* _INSTRUCTIONS TO FOLLOW_
Examine the material below. Gather every line in which the string "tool" appears.

====== SUPPLIED INFORMATION ======

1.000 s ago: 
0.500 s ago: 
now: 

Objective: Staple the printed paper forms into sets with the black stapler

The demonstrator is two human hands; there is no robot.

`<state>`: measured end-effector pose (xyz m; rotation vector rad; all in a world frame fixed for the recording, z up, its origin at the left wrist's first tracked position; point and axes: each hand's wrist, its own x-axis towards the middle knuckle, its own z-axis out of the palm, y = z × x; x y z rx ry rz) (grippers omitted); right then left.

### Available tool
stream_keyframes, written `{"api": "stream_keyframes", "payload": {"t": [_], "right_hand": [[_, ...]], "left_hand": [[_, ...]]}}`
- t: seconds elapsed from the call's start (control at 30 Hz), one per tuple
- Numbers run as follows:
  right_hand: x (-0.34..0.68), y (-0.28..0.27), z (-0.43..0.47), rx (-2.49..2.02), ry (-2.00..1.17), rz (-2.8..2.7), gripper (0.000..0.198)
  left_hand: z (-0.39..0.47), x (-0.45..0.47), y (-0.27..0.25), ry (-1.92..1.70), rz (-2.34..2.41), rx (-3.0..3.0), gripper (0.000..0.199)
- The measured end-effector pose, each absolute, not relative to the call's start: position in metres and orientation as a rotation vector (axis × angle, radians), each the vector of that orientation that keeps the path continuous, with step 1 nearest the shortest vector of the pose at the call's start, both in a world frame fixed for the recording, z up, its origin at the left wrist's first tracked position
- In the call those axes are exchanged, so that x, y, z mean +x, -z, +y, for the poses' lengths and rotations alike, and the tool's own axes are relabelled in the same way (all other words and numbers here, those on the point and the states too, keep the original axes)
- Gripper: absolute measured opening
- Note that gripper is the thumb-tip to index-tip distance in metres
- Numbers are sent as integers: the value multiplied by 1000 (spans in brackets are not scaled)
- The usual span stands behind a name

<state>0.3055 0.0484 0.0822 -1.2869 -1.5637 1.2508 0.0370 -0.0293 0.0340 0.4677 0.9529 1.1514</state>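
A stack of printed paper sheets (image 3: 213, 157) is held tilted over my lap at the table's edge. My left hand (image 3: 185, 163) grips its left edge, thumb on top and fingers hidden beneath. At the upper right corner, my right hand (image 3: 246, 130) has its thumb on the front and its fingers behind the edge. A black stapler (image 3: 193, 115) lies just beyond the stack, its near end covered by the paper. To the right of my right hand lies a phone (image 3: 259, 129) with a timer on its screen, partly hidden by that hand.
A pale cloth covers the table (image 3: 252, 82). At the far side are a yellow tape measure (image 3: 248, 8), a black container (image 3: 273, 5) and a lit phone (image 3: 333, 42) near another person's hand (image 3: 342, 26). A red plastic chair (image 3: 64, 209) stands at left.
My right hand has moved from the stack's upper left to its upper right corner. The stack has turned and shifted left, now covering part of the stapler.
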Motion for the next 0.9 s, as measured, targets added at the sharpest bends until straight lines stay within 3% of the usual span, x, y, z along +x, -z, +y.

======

* _ANSWER TO THIS EXERCISE_
### Available tool
- In the call those axes are exchanged, so that x, y, z mean +x, -z, +y, for the poses' lengths and rotations alike, and the tool's own axes are relabelled in the same way (all other words and numbers here, those on the point and the states too, keep the original axes)

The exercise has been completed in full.